▶ **EXERCISE OBJECTIVE**
Using the listing below, report all lines holding the word "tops".

▶ **TASK DATA**
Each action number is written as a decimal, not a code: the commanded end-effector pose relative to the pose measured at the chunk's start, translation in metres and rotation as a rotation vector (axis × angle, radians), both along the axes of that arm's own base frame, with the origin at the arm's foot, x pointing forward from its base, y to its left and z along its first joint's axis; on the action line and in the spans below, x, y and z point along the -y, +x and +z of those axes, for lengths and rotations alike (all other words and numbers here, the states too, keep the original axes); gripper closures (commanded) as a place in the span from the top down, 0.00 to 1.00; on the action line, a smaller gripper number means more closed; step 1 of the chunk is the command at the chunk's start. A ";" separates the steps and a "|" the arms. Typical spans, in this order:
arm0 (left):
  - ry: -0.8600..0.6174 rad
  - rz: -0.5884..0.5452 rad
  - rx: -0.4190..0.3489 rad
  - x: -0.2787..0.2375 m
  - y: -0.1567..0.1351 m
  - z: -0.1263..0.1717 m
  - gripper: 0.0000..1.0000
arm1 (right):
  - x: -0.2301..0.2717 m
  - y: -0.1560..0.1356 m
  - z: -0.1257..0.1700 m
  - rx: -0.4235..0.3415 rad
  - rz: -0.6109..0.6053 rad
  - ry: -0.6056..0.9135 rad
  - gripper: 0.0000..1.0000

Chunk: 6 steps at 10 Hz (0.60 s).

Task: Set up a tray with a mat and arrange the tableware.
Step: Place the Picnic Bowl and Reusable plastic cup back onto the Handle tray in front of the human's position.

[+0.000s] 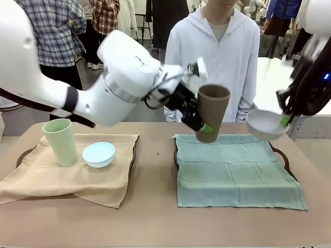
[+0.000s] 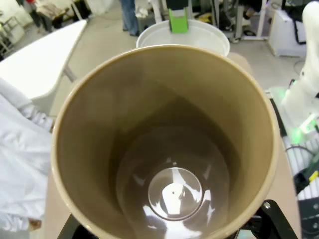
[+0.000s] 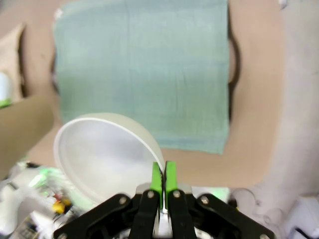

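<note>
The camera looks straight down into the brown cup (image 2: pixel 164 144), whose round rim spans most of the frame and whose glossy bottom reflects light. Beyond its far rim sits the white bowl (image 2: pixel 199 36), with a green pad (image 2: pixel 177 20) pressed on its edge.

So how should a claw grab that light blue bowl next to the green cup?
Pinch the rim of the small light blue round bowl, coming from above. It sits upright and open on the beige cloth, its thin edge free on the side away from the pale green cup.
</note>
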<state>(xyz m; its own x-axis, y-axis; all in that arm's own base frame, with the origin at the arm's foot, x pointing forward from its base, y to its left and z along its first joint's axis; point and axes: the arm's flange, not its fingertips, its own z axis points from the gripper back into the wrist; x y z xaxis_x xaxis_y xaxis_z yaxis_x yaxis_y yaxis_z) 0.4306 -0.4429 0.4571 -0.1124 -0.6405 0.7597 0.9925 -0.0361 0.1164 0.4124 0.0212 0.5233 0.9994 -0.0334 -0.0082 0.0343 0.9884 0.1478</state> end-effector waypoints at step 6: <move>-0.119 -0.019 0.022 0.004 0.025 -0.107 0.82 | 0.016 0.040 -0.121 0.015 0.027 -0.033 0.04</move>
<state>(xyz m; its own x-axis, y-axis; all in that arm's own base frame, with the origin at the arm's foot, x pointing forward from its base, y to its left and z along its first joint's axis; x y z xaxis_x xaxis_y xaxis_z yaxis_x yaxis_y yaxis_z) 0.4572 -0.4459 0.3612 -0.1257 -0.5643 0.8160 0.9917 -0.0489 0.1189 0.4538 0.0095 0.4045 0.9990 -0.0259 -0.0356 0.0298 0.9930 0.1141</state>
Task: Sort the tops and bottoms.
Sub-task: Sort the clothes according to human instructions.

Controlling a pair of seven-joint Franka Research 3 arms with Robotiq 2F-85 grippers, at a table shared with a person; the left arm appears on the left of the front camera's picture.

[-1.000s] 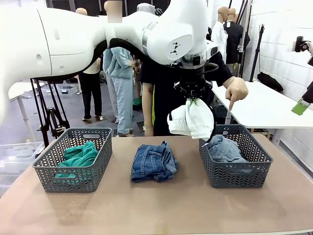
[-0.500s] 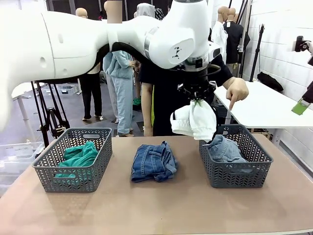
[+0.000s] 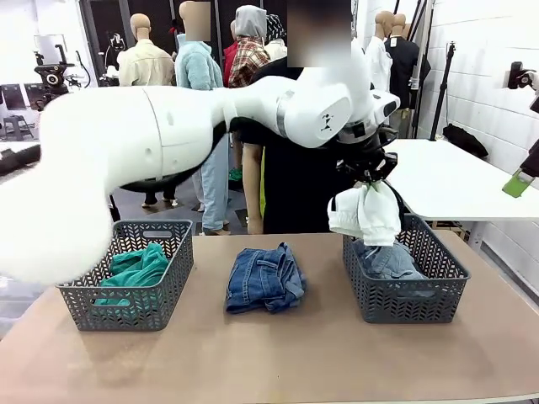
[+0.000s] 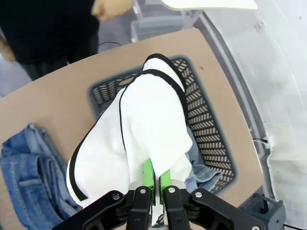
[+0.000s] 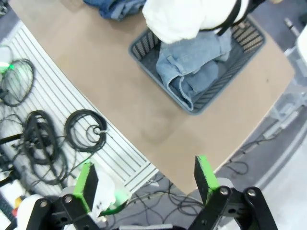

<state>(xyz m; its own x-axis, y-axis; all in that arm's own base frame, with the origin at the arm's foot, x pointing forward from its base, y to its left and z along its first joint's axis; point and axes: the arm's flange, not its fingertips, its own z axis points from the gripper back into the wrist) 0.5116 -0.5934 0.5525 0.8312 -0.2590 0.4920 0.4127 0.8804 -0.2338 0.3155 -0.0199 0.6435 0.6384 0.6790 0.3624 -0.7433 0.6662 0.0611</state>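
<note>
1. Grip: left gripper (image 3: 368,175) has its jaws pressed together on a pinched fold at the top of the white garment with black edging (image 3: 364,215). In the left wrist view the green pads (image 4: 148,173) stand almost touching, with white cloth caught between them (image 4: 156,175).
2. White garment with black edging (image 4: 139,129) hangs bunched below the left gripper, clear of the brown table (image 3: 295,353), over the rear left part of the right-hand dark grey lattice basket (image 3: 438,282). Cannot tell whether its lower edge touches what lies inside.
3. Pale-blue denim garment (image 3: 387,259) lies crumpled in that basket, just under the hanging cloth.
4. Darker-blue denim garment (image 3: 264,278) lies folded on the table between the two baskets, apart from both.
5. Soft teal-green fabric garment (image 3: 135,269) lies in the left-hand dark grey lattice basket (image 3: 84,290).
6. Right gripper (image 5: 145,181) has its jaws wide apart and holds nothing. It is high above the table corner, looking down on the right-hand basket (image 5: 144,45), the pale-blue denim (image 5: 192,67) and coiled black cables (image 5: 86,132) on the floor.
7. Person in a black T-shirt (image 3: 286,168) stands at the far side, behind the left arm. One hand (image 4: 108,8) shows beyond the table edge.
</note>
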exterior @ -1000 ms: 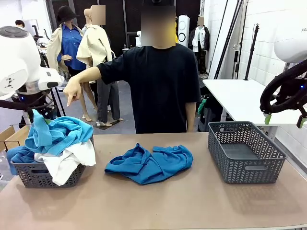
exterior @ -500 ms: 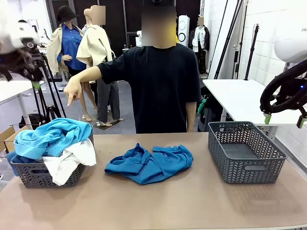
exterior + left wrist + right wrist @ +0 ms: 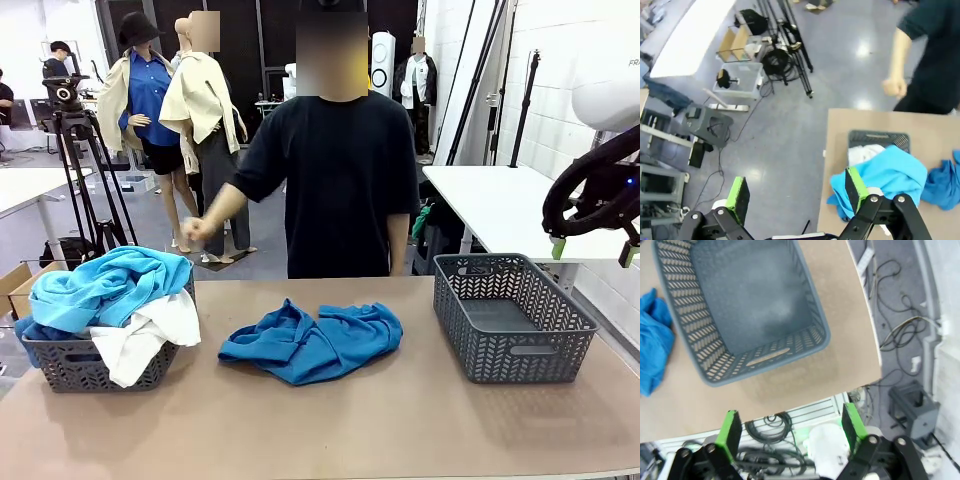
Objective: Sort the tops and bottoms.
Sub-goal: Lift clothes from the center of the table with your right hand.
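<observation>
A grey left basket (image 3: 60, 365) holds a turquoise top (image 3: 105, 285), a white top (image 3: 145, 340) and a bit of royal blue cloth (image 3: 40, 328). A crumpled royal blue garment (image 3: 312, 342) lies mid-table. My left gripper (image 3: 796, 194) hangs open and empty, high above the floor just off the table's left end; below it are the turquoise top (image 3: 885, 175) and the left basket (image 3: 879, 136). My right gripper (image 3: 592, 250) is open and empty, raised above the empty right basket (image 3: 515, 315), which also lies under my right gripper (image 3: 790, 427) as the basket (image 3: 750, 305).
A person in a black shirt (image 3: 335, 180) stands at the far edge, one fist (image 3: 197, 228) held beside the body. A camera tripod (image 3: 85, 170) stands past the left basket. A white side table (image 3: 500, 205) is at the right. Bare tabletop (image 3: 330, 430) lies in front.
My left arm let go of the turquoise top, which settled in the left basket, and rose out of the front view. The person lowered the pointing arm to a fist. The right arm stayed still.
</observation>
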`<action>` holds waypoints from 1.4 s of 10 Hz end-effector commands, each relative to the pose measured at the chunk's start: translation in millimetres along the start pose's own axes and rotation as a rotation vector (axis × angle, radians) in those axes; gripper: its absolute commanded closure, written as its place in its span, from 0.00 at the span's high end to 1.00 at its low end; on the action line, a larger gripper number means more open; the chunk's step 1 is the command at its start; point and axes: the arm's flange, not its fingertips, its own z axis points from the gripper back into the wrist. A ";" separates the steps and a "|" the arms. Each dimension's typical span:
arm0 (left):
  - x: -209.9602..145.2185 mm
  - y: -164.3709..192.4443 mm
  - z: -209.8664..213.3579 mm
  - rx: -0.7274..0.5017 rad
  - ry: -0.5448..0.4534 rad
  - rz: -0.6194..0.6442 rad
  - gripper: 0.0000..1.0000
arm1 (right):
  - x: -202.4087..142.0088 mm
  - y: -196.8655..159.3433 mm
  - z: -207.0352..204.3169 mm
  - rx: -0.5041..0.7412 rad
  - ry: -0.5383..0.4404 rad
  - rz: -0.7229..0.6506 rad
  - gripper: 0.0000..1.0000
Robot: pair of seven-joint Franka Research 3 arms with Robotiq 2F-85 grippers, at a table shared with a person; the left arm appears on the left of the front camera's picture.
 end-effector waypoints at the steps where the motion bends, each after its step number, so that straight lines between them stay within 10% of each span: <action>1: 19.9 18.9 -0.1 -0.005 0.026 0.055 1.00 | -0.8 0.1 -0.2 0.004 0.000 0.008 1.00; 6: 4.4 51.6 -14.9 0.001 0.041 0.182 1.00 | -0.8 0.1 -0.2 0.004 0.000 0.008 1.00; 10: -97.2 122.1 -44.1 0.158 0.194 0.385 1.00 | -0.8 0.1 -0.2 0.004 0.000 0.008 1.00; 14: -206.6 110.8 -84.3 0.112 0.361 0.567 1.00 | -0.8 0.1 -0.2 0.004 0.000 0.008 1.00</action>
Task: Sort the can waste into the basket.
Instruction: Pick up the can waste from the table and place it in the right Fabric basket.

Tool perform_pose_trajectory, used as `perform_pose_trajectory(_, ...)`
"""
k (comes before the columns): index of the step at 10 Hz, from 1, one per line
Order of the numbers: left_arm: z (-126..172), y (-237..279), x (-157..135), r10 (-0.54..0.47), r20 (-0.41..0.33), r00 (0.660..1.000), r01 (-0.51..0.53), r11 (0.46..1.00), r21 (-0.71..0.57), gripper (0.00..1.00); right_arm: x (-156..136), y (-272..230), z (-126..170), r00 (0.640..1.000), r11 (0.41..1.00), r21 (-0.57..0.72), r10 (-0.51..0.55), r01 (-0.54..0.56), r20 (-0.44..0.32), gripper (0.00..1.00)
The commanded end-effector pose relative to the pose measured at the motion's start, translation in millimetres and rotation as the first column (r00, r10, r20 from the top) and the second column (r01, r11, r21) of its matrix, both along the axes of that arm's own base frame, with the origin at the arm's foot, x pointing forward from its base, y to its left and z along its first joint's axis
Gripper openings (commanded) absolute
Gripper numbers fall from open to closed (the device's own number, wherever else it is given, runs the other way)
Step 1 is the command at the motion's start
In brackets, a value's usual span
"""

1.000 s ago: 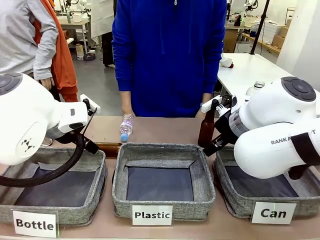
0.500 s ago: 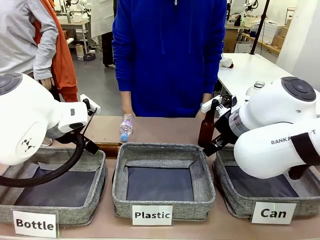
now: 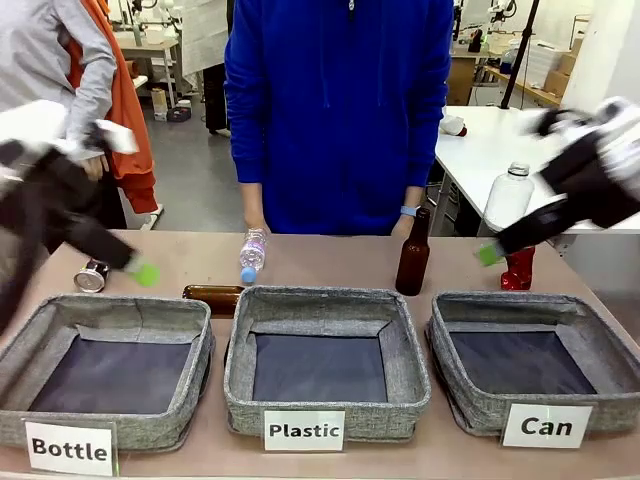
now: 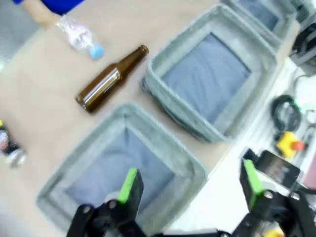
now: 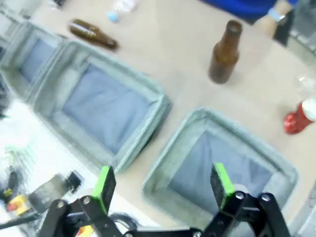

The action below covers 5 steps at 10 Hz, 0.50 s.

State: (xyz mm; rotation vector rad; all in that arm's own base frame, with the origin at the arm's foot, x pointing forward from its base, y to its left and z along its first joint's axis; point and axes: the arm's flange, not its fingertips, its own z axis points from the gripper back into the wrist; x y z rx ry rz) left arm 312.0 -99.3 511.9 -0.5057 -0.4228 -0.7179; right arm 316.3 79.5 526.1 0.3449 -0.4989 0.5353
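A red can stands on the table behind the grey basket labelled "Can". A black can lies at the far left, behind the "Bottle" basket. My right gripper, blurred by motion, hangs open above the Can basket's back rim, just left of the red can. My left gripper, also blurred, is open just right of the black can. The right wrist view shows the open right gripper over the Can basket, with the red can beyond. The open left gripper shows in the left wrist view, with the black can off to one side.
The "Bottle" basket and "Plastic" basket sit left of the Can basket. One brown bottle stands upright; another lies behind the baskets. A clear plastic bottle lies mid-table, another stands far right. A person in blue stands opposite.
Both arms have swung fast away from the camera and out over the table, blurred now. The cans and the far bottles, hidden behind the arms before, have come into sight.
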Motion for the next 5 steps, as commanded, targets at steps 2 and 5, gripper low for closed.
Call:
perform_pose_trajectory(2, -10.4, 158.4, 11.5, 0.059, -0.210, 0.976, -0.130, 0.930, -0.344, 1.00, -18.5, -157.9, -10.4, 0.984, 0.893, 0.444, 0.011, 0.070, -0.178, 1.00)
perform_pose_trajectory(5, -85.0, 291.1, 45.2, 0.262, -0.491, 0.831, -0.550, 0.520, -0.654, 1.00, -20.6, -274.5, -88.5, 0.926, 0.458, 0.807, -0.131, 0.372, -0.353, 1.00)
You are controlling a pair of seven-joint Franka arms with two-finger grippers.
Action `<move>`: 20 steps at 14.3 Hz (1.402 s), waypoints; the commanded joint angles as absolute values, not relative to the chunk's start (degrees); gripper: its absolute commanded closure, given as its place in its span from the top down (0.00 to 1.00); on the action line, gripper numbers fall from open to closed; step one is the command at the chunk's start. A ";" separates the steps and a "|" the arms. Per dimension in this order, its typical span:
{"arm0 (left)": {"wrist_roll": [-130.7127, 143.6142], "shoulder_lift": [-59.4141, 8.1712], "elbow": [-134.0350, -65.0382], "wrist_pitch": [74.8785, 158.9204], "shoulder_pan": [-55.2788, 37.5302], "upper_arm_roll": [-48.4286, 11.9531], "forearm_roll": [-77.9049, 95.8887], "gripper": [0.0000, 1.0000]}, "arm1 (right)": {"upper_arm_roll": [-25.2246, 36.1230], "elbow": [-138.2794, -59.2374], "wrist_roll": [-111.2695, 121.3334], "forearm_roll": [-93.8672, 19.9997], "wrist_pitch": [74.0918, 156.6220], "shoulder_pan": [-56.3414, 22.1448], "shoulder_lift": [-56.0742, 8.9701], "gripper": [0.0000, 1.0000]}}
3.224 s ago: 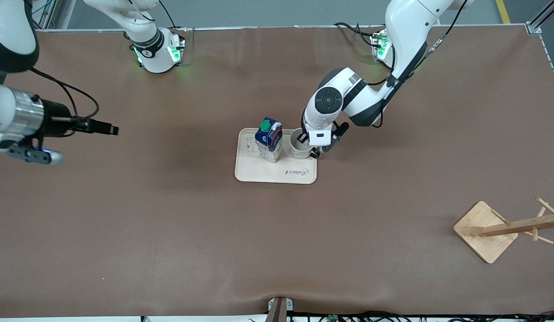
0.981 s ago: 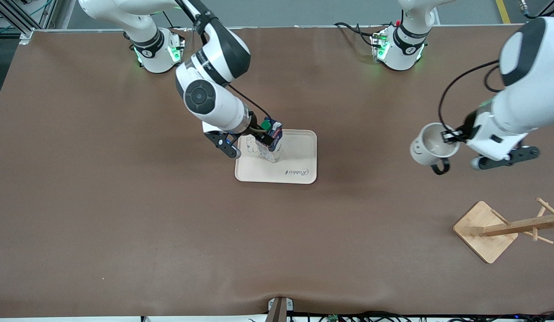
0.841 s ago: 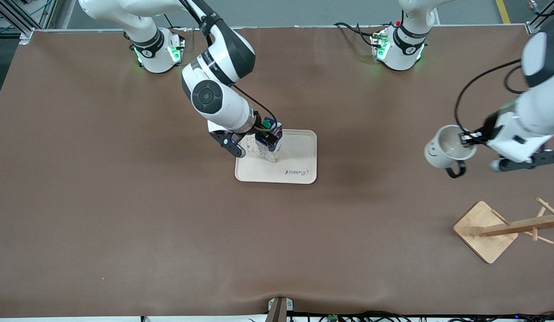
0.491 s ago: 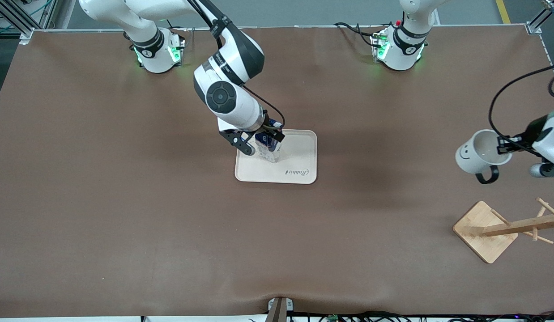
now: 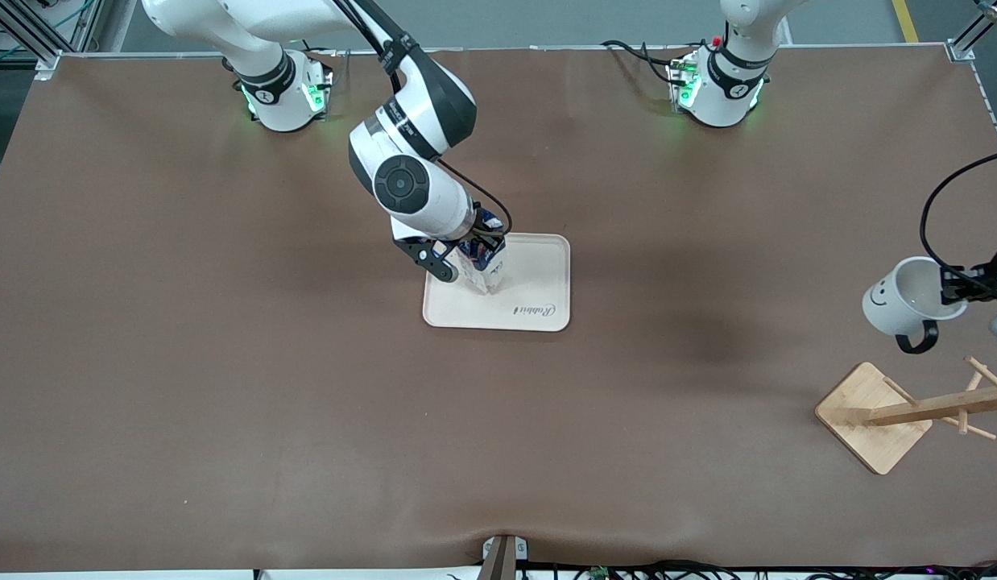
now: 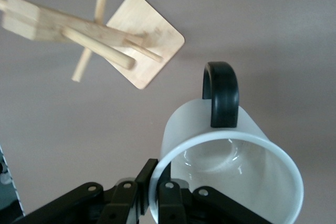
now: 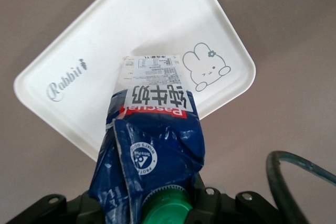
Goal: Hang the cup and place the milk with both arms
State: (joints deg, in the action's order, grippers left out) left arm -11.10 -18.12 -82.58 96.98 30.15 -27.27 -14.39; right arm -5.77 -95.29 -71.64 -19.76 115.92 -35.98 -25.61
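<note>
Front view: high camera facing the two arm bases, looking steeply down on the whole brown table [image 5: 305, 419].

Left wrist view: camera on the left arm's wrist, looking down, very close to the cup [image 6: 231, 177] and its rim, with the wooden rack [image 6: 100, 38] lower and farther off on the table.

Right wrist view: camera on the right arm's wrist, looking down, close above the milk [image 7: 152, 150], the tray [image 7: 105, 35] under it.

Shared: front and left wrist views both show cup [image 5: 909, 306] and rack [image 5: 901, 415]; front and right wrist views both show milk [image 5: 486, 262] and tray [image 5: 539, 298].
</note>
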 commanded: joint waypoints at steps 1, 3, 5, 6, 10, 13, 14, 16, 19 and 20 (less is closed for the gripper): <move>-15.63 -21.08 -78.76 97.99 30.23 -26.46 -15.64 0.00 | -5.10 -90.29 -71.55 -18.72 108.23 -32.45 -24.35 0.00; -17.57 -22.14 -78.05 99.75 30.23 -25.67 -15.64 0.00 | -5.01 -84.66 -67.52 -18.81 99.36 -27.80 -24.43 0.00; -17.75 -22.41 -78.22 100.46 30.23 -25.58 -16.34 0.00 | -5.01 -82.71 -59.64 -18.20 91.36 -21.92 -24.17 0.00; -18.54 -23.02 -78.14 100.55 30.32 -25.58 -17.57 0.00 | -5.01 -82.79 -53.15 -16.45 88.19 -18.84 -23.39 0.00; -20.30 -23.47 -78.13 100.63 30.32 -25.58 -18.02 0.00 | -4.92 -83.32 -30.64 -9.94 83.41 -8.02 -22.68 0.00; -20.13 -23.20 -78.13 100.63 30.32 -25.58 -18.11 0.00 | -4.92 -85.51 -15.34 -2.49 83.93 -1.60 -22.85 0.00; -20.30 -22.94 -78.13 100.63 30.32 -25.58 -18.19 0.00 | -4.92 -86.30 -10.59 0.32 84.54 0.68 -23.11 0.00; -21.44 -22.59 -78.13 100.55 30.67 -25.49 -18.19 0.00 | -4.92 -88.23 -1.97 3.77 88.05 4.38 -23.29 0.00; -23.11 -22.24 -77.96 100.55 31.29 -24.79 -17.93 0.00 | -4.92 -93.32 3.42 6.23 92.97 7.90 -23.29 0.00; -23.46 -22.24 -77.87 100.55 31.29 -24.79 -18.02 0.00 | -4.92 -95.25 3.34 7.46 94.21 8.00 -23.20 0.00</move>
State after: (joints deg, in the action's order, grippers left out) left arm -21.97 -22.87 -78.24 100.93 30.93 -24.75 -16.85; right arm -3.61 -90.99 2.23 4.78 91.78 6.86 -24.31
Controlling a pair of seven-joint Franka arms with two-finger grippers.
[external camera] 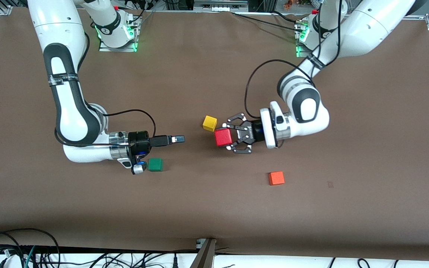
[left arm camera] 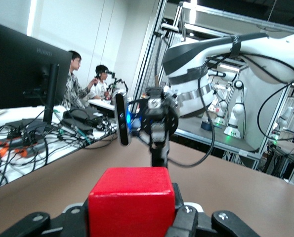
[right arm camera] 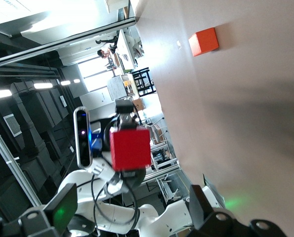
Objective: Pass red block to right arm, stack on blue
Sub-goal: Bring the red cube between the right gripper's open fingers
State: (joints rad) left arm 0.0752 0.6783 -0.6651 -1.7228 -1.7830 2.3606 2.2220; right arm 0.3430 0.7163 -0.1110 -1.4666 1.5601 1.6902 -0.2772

▶ **SOLUTION**
Task: Sort the tops and bottoms.
Objective: Sort the tops and bottoms.

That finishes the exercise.